Glasgow P4Indy group invited John Drummond to their August meeting today to talk about a Scottish Constitution. John, along with Canon Kenyon Wright, was one of the founders of the Constitutional Commission, back in 2005. And on the Commission’s website you find these three principles underpinning how they have tried to progress the idea of a written constitution for Scotland:
- The work of the Constitutional Commission starts from three axioms.

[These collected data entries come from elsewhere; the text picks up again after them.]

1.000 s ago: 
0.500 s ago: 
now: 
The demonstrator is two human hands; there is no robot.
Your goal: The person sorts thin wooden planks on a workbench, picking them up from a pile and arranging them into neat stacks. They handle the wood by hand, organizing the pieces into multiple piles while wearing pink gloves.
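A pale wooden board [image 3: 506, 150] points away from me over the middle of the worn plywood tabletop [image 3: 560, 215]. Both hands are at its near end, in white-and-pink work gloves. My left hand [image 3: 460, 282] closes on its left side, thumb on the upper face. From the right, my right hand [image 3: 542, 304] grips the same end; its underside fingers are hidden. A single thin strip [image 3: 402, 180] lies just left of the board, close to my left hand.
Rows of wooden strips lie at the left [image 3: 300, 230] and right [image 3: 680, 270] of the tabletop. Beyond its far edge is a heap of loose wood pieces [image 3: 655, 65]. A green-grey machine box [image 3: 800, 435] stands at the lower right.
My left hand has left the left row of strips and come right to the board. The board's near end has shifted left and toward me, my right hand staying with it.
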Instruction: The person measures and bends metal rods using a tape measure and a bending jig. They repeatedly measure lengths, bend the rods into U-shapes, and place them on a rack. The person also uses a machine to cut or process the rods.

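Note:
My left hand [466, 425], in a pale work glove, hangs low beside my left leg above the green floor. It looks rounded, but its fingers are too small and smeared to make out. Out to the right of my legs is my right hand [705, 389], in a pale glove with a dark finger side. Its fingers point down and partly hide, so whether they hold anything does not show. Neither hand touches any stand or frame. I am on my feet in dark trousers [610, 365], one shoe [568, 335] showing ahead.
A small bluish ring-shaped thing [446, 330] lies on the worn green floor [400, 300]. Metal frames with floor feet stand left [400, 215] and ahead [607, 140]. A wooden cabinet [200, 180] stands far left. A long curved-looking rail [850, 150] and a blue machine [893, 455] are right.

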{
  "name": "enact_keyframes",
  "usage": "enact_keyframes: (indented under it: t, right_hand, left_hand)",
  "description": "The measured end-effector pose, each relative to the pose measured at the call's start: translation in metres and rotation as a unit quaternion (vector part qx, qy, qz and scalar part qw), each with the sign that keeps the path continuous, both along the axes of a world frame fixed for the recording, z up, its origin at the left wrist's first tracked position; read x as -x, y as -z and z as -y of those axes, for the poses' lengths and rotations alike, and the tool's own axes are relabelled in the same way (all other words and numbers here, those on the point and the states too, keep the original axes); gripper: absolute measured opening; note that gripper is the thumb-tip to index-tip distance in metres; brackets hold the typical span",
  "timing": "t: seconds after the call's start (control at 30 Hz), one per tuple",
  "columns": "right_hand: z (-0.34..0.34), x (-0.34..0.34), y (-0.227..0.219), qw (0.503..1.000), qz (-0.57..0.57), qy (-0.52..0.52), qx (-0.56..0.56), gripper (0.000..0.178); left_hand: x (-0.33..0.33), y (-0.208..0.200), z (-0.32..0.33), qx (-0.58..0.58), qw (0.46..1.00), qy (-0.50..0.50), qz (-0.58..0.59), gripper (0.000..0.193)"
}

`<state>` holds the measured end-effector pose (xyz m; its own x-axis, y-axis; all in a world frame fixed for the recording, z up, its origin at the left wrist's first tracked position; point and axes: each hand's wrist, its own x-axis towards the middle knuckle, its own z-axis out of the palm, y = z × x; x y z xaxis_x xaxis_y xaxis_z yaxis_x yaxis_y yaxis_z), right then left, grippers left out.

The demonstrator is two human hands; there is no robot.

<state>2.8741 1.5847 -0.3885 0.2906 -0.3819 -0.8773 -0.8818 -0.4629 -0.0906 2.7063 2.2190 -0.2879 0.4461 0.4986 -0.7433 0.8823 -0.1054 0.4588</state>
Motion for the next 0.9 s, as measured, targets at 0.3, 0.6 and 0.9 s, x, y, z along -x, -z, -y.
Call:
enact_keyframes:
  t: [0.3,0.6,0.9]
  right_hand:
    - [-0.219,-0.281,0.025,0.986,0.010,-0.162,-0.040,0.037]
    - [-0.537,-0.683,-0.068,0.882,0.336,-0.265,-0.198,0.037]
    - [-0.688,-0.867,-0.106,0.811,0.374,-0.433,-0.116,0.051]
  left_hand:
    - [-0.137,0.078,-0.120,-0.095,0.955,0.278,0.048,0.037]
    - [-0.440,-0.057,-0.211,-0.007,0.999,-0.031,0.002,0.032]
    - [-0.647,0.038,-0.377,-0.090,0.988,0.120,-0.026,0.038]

Firstly, that legitimate sovereignty in Scotland resides in the “whole community of the realm”, and not in the Queen-in-Parliament at Westminster.
- Secondly, that a written and entrenched Constitution, endorsed by the whole community, guaranteeing the rights of citizens, and delimiting the powers, duties and responsibilities of the institutions of State, is necessary in order to establish the right relationship between the State and the people in a liberal democracy.
- Thirdly, that liberal democracy cannot exist merely in procedural terms, but must be sustained by civic, humane and democratic values.
- you can find out more here: Constitutional Commission John is currently giving this talk to Indy supporting groups all over Scotland so if you’re interested, contact him via this website.
The video below is John giving the talk a few months back. It’s approximately what he said in Glasgow today. But because since this version from March 2019, the UK is in the grip of a constitutional crisis, we heard a lot more about the current attempts by Boris Johnson to prorogue Parliament and what that could presage for the Scottish independence movement.
And the British constitution? John got us to try to define it in one sentence. My suggestion was that it’s a gentlemen’s agreement based on convention. I thought that was bad enough but actually it’s even worse. Here is John’s definition:
John is a regular columnist in the Sunday National where he writes about constitutional matters. Here is a link to his last column called The British Constitution could becomes a Thugs Charter.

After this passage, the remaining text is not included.